### [AIM OF THE EXERCISE]
Which lines below contain the word "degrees"? Copy each one.

Stored items
══════════════════════════════
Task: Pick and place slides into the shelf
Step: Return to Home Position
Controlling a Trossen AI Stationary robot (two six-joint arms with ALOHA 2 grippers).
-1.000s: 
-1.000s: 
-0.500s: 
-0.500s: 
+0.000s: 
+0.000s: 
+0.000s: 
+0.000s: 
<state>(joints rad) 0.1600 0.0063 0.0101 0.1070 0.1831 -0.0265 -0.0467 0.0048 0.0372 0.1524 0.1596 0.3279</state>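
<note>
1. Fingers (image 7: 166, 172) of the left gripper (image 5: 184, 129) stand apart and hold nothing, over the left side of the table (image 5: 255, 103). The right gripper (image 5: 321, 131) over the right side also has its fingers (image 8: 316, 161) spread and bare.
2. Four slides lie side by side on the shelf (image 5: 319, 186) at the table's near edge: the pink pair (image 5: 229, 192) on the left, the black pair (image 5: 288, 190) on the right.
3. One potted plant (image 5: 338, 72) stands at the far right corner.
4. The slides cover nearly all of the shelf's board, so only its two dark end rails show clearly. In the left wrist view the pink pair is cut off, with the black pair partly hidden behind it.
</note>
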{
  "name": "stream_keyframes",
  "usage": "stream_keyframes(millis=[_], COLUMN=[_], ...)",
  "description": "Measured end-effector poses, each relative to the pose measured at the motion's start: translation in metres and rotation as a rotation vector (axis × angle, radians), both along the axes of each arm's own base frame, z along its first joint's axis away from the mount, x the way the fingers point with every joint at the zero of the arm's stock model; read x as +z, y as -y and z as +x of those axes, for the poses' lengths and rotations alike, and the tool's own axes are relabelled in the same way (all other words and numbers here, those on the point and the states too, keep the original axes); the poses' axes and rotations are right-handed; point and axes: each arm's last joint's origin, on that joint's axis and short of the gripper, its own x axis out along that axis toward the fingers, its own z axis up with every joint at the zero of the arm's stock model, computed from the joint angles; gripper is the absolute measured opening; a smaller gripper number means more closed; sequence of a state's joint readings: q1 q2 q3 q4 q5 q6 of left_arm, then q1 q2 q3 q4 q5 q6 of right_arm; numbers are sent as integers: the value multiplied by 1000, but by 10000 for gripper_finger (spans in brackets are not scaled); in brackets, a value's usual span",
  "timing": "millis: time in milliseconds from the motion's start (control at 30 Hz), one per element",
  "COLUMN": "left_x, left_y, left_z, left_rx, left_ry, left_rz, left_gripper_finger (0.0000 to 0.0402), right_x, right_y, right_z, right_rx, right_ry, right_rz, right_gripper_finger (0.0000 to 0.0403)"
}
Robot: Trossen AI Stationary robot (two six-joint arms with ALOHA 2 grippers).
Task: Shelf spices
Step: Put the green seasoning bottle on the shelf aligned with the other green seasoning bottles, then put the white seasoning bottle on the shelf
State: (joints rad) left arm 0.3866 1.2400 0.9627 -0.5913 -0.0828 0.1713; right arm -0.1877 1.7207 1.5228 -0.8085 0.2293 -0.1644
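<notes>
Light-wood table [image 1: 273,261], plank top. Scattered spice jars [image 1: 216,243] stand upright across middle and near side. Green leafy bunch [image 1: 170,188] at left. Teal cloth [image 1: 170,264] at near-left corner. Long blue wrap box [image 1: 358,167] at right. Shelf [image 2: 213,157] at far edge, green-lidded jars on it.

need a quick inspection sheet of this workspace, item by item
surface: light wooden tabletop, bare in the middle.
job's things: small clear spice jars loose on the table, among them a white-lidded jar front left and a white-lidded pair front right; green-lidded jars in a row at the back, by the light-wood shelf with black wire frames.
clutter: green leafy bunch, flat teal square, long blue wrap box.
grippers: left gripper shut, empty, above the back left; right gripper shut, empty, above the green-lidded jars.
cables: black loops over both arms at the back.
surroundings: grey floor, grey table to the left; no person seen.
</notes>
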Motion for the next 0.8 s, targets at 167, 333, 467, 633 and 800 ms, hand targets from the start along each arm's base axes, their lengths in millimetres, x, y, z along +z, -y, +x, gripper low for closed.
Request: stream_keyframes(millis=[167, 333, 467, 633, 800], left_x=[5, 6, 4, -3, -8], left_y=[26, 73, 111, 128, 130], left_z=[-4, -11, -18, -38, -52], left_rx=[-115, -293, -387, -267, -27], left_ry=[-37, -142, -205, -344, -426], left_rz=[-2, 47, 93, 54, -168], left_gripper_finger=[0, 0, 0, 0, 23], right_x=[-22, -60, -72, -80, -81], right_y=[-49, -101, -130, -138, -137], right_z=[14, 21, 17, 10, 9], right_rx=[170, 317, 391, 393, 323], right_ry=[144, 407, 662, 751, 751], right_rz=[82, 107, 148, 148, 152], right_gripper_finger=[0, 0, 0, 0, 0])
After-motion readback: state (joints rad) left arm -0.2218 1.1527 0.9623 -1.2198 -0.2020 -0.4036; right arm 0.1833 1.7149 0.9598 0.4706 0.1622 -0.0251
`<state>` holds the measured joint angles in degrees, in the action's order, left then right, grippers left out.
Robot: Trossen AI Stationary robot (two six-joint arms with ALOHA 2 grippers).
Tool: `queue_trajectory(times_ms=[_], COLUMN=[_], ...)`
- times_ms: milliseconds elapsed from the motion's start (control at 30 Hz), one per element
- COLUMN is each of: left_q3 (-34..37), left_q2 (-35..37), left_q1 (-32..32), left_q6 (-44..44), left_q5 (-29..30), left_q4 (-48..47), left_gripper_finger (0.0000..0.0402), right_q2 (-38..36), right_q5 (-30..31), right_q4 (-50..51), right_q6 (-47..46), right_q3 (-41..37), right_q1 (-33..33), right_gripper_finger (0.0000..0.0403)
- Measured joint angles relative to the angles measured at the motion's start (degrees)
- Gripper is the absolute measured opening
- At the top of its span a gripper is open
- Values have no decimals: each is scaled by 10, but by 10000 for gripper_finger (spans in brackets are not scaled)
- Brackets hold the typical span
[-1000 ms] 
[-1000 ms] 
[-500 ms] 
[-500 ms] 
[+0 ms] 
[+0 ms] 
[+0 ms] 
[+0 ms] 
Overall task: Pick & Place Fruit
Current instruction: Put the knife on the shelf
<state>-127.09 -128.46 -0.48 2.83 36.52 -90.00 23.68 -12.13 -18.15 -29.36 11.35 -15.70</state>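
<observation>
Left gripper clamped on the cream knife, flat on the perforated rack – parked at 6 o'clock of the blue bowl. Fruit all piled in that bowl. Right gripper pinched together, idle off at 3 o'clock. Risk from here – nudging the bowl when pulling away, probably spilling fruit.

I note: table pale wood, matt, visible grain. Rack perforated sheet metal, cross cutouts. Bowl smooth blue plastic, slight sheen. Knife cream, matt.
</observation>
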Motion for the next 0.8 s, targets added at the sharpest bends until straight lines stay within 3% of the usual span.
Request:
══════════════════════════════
### [TASK RESPONSE]
`<state>` holds the measured joint angles in degrees, in the action's order, left then right, grippers left out.
- Measured joint angles relative to the angles measured at the motion's start (degrees)

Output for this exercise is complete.